Later, Justice Sotomayor pushed him to adopt a fallback position-one barring LWOP for juveniles in cases where the facts show no specific intent to kill. That would help Jackson but not Miller. Stevenson, representing both, was reluctant to throw one client overboard. "Juvenile intent is a much more complex issue," he said. Sotomayor mused that the Court might come up with a rule in which (1) LWOP is barred for those under 15; (2) LWOP for older juveniles could be imposed on a case-by-case basis for those over 15 where there was an intent to kill.
That would be an improvement, Stevenson admitted, because today "children are being convicted of homicide offenses where there is no intent to kill."
(None of the argument concerned a rule that such young offenders could not be given long sentences, extending far past their 21st birthdays; the only question was whether the sentences could offer no hope at all for parole someday.)
The question of how many children are facing LWOP is a charged one. Neither side challenged Stevenson's figure that "79 plus or minus one or two" offenders have been sentenced to LWOP for crimes committed at 13 or 14. That number is important because part of Eighth Amendment analysis is whether the practice is rare. Stevenson argued that the small number of sentences proved it is; the state defendants argued that it's a pretty good chunk of the small number of young teens convicted for homicide. The only available figures show that it is about 1 percent of the number of juvenile homicide arrests. Justice Alito pointed out that that is a "broader category." Stevenson had to agree.

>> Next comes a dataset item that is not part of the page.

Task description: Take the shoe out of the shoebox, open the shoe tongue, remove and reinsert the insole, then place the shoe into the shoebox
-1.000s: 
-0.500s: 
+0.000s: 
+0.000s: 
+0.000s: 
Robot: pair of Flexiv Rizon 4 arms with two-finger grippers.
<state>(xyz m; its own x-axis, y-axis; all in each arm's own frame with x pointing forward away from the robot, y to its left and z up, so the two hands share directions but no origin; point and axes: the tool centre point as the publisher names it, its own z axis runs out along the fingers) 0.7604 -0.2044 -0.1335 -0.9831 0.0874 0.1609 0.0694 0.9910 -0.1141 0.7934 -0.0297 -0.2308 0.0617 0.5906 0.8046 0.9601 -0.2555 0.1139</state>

Justice Scalia, as might be predicted, was troubled by the idea of a rule "just plucked ... out of the air." Justice Alito challenged Stevenson's numbers. Chief Justice Roberts brought the focus back to the fate of Laurie Troup. Given what we know of Justice Thomas, that suggests four votes against any new rule. Justices Ginsburg, Breyer, Sotomayor, and Kagan seemed to be groping for a rule that extended Simmons and Graham without stretching them too far.
That leaves Justice Kennedy, the author of both of the earlier opinions. His questions mostly focused on the issue of discretion in sentencing. (In many states, a juvenile convicted of capital murder must be sentenced to LWOP.) He also asked John Neiman, the solicitor general of Alabama, why the state believed that LWOP would deter juveniles from killing.
"We think that deterrence is in the mix," Neiman responded, "but it's certainly not the primary goal that these statutes serve." The "primary goal," he said, was punishment-"bringing society's retributive force to bear on those who commit the worst sort of crimes."
"Retribution, of course, is related to personal culpability," Kennedy answered. " ... that loops back into the minor problem."
"That's exactly right, Justice Kennedy," Neiman said. "But I think one point on which Mr. Miller and the State fundamentally disagree here is ... what we can conclude about a juvenile's culpability when the juvenile has committed aggravated murder."
The answer to that question seems to lie with the Sphinx of Sacramento and with it, the fate of "79 plus or minus one or two" children on whom the doors of hope have slammed forever.